» WORK ITEM: Retype the records below exactly as given, but only from the first line through the line with "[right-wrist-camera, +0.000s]", and without the pictures.

Saved entries
-.-.-

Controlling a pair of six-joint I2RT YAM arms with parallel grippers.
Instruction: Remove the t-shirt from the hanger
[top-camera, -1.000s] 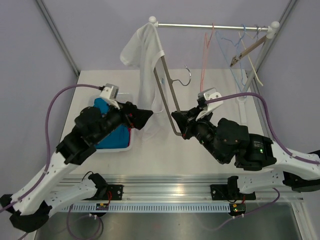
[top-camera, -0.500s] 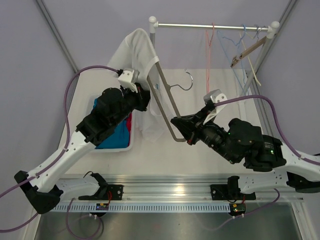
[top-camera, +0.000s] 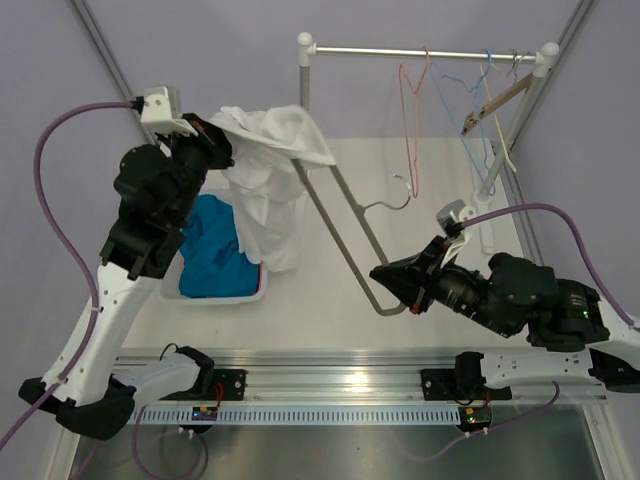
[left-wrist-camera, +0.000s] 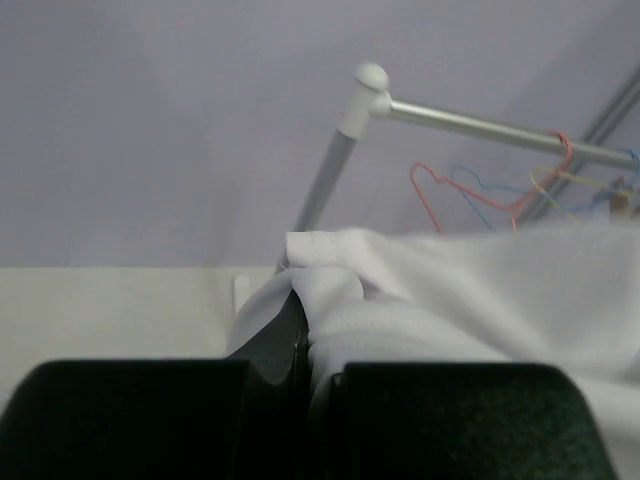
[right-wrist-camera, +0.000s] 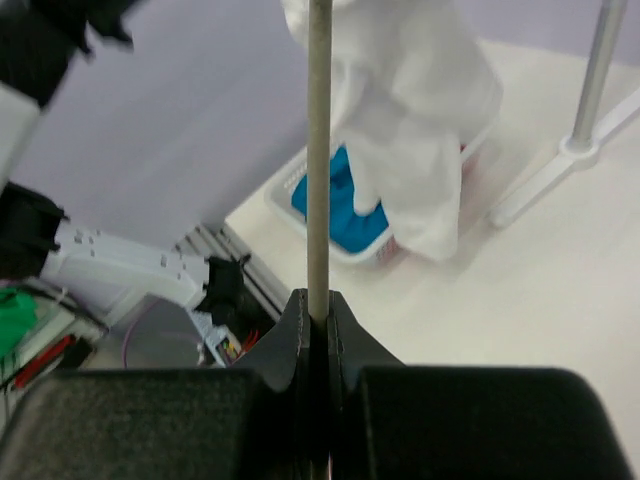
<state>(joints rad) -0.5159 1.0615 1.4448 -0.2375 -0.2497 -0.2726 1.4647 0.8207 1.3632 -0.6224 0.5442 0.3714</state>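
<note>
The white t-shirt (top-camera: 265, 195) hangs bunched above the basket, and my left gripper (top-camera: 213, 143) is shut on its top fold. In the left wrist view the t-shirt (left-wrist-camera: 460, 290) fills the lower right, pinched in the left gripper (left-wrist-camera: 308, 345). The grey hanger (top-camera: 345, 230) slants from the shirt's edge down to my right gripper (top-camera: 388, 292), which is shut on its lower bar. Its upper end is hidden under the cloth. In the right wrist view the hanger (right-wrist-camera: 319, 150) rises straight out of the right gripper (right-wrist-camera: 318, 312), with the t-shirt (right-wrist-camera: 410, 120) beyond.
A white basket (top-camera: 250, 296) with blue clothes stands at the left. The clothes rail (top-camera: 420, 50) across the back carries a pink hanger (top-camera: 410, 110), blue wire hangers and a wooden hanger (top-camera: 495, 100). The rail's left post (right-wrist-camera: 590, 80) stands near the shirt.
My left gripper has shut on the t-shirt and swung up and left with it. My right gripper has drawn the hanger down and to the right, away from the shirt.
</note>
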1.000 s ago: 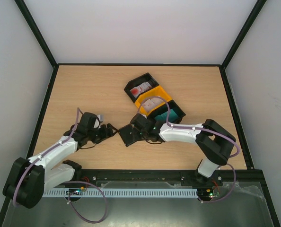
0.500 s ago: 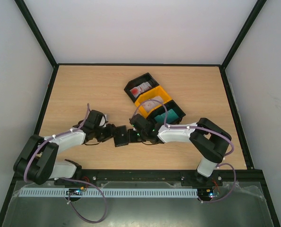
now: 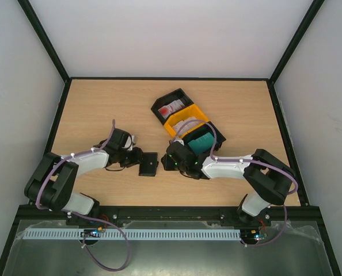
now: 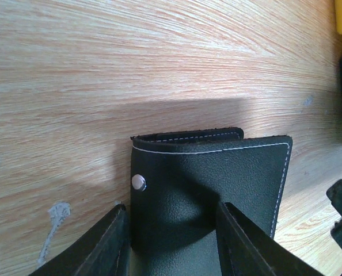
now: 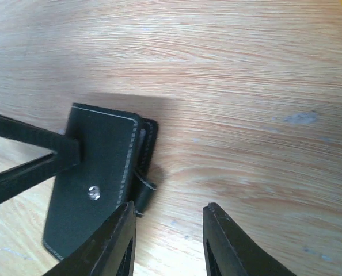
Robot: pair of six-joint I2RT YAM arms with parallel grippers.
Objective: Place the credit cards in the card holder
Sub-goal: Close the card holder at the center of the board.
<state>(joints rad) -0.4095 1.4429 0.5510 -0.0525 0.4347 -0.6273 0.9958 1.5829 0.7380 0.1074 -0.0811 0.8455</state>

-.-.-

» SOLUTION:
Controlling a pair of six-joint I2RT YAM arms with parallel grippers.
Instruction: Remove the t-shirt from the hanger
[top-camera, -1.000s] 
[top-camera, -0.500s] 
[top-camera, +0.000s] 
[left-wrist-camera, +0.000s] 
[right-wrist-camera, +0.000s] 

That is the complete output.